Still another ingredient, Allantoin can be used, specifically, Allantoin-5-Ureidohydantoin C4H6N4O3 can be added to the formula. Allantoin is used topically as a vulnerary to stimulate tissue repair in suppurating wounds, resistant ulcers, acne seborrhea, and basic dermatological infections. It is also included in some topical preparations for oral and dental use. It is frequently combined with antiseptics and antifungal drugs. The silver salt is used in the topical treatment of extensive bums. Typically, from about 0.2 to about 2.0% of this ingredient can be used in the formula, particularly when the invention is used as creams, lotions or shampoo. The formula of this invention uniquely can be sterilized. Traditionally, sterilization has broken down the components of oils, which contain these types of fatty acids. The objective of a sterilization process is to remove or destroy all microorganisms in or on a preparation and to assure in this way the preparation is free of infectious hazards when used with a patient. Since the variety and amounts of the variety and amounts of sterile materials required for health care have increased in significant proportions, sterilization technology has become increasingly important. Alternatively, if sterilization of the oil is not preferred, then a disinfectant can be added to the formula to render the skin noninfectious. A usable disinfectant may be an antiseptic or a germicide.
A most preferred formulation for the present invention has the following components, each component being listed in weight percent:
Component wt.%
Emu oil 63.5
Benzyl alcohol 20.0
Benzoin 10.0
Allantoin 2.0
Methyl paraben 1.25
Alkyl esters 3.0
Propylparaben 0.04
The present invention contemplates a method for obtaining complete wound closure for chronic, non-healing wounds using the formulation comprising from about 0.01 to about 13 wt.% alkyl esters; from about 20 to about 70 wt.% Emu oil; from about 10 to about 33 wt.% benzyl alcohol; from about 10 to about 33 wt.% benzoin; from about 0.2 to about 2 wt.% allantoin; from about 0.25 to about 1.25 wt.% methylparaben and from about 0.01 to about 0.30 wt.% propylparaben. The present invention contemplates a method for accelerating wound closure by diminishing the time required to obtain complete wound closure by using the formulation comprising from about 0.01 to about 13 wt.% alkyl esters; from about 20 to about 70 wt.% Emu oil; from about 10 to about 33 wt.% benzyl alcohol; from about 10 to about 33 wt.% benzoin; from about 0.2 to about 2 wt.% allantoin; from about 0.25 to about 1.25 wt.% methylparaben and from about 0.01 to about 0.30 wt.% propylparaben.

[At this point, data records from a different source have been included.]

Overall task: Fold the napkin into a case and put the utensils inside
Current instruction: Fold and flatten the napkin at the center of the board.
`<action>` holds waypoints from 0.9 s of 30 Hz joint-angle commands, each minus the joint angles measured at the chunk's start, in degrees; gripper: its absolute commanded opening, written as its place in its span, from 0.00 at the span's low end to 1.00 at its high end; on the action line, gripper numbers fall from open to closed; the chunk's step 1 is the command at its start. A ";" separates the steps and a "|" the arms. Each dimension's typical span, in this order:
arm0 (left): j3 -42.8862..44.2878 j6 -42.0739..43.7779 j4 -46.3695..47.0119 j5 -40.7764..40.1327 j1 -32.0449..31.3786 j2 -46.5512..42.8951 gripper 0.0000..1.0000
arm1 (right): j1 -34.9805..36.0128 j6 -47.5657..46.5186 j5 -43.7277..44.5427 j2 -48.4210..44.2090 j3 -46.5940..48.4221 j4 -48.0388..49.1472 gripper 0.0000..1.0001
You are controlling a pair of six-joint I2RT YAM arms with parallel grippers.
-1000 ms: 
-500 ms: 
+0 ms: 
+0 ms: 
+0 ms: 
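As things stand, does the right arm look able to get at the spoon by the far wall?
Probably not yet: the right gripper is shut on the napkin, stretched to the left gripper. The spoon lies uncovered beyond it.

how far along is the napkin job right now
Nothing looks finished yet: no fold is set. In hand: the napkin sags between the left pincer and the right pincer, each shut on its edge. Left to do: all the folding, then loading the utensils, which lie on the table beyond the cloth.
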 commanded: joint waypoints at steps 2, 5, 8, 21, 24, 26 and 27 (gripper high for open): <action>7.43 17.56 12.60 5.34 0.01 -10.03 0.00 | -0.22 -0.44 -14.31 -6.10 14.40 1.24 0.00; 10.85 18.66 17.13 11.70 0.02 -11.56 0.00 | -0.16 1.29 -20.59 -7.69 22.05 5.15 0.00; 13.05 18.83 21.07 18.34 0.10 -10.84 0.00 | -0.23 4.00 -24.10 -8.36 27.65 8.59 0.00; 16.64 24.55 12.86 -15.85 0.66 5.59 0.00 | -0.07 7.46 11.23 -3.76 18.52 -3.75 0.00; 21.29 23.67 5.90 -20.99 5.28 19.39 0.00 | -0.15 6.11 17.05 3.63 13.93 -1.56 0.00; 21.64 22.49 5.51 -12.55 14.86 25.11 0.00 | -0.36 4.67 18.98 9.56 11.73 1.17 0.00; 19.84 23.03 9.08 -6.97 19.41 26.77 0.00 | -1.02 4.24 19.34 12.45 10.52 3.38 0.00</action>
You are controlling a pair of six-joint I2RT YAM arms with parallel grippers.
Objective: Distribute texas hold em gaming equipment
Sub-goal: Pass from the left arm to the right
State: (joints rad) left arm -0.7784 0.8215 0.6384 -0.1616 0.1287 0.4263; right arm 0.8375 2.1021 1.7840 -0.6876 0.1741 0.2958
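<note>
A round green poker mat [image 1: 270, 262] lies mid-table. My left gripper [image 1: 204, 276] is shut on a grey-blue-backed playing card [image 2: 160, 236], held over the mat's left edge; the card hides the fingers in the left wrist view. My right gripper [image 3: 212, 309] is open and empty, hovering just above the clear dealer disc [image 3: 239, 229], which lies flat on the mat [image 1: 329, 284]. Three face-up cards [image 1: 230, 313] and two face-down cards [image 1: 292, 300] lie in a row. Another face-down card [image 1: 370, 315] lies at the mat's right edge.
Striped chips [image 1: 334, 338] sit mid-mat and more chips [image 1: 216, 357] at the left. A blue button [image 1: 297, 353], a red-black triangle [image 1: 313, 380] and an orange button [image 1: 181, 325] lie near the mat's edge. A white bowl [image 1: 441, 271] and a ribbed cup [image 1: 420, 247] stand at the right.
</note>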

The present invention contemplates a method for accelerating the healing of bums and donor site wounds, using the formulation comprising from about 0.01 to about 13 wt.% alkyl esters; from about 20 to about 70 wt.% Emu oil; from about 10 to about 33 wt.% benzyl alcohol; from about 10 to about 33 wt.% benzoin; from about 0.2 to about 2 wt.% allantoin; from about 0.25 to about 1.25 wt.% methylparaben and from about 0.01 to about 0.30 wt.% propylparaben.

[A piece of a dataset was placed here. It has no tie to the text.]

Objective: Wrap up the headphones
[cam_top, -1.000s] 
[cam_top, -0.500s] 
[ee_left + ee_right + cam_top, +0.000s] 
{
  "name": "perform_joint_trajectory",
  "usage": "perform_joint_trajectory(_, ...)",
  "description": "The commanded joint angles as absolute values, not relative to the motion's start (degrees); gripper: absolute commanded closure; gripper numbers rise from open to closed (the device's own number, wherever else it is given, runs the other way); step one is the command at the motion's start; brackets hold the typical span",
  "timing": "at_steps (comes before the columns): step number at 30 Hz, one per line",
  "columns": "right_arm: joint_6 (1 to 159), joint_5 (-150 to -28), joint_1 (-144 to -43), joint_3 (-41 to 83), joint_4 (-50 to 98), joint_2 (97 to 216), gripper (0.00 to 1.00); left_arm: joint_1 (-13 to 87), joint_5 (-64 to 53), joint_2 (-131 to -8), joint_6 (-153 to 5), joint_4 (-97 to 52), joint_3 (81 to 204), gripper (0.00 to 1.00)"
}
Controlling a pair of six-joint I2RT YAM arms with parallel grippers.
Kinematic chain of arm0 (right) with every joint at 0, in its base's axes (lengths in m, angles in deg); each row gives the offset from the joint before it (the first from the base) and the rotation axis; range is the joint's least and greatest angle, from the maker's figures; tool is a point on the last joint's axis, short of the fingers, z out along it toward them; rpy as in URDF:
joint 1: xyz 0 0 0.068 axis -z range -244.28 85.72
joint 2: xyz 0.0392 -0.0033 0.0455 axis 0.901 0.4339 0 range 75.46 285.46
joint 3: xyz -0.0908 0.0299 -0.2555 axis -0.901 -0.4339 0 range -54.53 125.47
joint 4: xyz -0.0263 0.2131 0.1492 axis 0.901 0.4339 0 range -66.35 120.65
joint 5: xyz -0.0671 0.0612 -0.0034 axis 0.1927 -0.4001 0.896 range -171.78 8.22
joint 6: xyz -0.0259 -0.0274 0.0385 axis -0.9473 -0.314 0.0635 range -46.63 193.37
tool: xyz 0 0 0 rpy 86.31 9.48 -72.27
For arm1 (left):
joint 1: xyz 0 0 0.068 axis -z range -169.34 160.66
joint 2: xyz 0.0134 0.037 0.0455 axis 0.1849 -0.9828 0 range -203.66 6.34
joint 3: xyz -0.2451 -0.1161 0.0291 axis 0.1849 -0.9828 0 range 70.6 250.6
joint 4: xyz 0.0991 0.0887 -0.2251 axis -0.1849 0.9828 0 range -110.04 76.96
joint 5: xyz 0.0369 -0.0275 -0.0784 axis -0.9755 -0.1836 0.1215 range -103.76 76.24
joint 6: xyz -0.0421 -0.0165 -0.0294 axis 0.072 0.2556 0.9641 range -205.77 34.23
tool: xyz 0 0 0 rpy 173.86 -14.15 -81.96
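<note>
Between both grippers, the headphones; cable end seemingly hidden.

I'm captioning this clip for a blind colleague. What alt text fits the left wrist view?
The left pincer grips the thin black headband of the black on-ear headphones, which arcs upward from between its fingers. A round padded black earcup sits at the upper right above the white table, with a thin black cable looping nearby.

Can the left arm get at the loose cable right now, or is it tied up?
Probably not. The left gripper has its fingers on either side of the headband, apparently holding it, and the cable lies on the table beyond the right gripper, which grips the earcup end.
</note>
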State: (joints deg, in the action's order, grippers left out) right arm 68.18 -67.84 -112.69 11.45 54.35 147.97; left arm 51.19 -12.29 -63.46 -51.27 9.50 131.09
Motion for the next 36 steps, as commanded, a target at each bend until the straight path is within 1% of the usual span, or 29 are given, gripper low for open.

The present invention contemplates a method for controlling wound infections using a topical anti-infective formula using the formulation comprising from about 0.01 to about 13 wt.% alkyl esters; from about 20 to about 70 wt.% Emu oil; from about 10 to about 33 wt.% benzyl alcohol; from about 10 to about 33 wt.% benzoin; from about 0.2 to about 2 wt.% allantoin; from about 0.25 to about 1.25 wt.% methylparaben and from about 0.01 to about 0.30 wt.% propylparaben.

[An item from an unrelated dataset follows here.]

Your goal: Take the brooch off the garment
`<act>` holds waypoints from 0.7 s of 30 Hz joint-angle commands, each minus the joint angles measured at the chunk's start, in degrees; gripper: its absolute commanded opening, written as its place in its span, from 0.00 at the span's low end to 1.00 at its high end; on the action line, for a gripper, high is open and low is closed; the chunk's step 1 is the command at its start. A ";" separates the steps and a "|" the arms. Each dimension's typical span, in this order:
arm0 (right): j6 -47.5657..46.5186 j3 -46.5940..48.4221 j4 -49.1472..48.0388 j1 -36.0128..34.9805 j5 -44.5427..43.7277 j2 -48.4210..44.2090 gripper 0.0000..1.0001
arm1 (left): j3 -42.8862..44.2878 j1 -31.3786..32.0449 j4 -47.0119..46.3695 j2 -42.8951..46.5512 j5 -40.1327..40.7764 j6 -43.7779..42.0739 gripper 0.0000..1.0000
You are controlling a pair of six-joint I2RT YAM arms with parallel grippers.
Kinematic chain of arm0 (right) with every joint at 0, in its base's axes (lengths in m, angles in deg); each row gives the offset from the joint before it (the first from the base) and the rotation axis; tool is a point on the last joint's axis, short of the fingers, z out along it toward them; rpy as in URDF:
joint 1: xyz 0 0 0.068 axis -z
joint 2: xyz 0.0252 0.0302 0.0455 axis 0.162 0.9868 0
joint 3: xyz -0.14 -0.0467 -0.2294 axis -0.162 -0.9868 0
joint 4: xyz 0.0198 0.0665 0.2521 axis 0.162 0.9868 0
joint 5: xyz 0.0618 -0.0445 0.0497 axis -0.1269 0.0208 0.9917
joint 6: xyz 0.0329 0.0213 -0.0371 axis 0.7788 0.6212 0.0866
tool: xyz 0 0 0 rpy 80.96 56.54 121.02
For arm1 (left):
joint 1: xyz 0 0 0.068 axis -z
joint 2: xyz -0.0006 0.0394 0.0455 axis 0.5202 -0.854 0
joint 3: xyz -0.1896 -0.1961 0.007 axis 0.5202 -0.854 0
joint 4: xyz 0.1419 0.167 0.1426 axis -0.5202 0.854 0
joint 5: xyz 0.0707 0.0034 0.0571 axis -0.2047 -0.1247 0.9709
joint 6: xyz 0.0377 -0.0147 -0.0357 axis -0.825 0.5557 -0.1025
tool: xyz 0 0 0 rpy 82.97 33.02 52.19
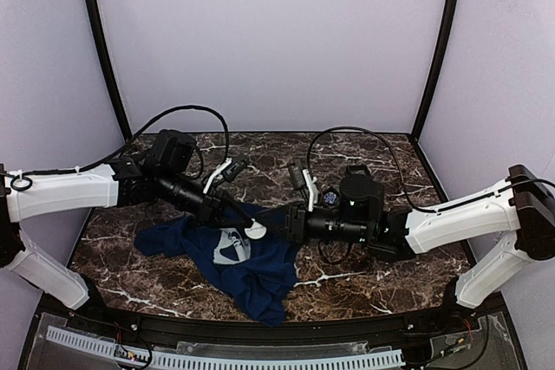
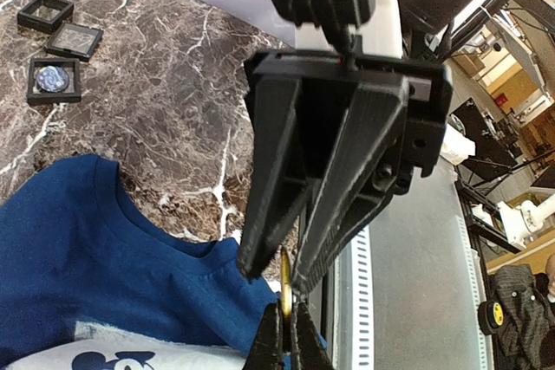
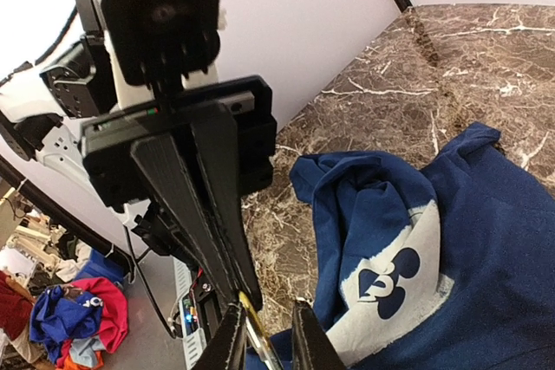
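Note:
The dark navy T-shirt [image 1: 251, 270] lies crumpled on the marble table, its pale print [image 3: 395, 292] facing up. Both grippers meet at its upper edge. The brooch [image 2: 285, 273] shows only edge-on, as a thin gold-coloured disc. My left gripper [image 2: 286, 309] is shut on its lower rim, with blue cloth [image 2: 95, 240] right behind the fingers. My right gripper [image 2: 277, 273] comes in from the opposite side, one finger on each side of the disc's top. In the right wrist view the brooch [image 3: 257, 328] lies against one finger of that gripper [image 3: 267, 322], whose jaws stand apart. Whether the brooch is attached to the cloth is hidden.
Three small black square trays [image 2: 45, 11] [image 2: 74, 39] [image 2: 52, 80] sit in a group on the marble beyond the shirt. The nearest one holds a bluish-silvery glinting piece. The table's front edge and a slotted white rail [image 2: 360, 292] run close beside the grippers.

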 commanded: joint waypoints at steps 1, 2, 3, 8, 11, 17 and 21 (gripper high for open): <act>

The present invention contemplates a method for controlling irritants on the skin using the formulation comprising from about 0.01 to about 13 wt.% alkyl esters; from about 20 to about 70 wt.% Emu oil; from about 10 to about 33 wt.% benzyl alcohol; from about 10 to about 33 wt.% benzoin; from about 0.2 to about 2 wt.% allantoin; from about 0.25 to about 1.25 wt.% methylparaben and from about 0.01 to about 0.30 wt.% propylparaben.
The present invention contemplates a method for healing skin ulcers, venous stasis and diabetic ulcers using the formulation comprising from about 0.01 to about 13 wt.% alkyl esters; from about 20 to about 70 wt.% Emu oil; from about 10 to about 33 wt.% benzyl alcohol; from about 10 to about 33 wt.% benzoin; from about 0.2 to about 2 wt.% allantoin; from about 0.25 to about 1.25 wt.% methylparaben and from about 0.01 to about 0.30 wt.% propylparaben.
The present invention also contemplates a spray on transdermal formula having the additional transdermal effect of promoting the transdermal delivery of additional antiseptic, antifungal, and pain relieving medicine by proliferating new skin cell growth and development, comprising from about 0.01 to about 13 wt.% alkyl esters; from about 20 to about 70 wt.% Emu oil; from about 10 to about 33 wt.% benzyl alcohol; from about 10 to about 33 wt.% benzoin; from about 0.2 to about 2 wt.% allantoin; from about 0.25 to about 1.25 wt.% methylparaben and from about 0.01 to about 0.30 wt.% propylparaben; and sufficient and effective amounts of environmentally safe propellants.
In addition to being used as a topical treatment for the epidermis of humans, the formulation of the present invention also can be used for topical treatment on horses and other animals.
The invention may be embodied in many forms without departing from the spirit or essential characteristics of the invention.
The present embodiments are therefore to be considered in all respects as illustrative and not restrictive, the scope of the invention being indicated by the appended claims rather than by the foregoing description. All changes, which come within the meaning and range of equivalency of the claims, are therefore intended to be embraced therein.

Claims (14)

  1. CLAIMS 1. An analgesic, anesthetic and antipruritic formulation comprising: from about 0.01 to about 13 wt.% alkyl esters; from about 20 to about 70 wt.. % Emu oil; from about 10 to about 33 wt.% benzyl alcohol; from about 10 to about 33 wt.% benzoin; from about 0.2 to about 2.0 wt.% allantoin from about 0.25 to about 1.25 wt.% methylparaben; and from about 0.01 to about 0.30 wt.% propylparaben.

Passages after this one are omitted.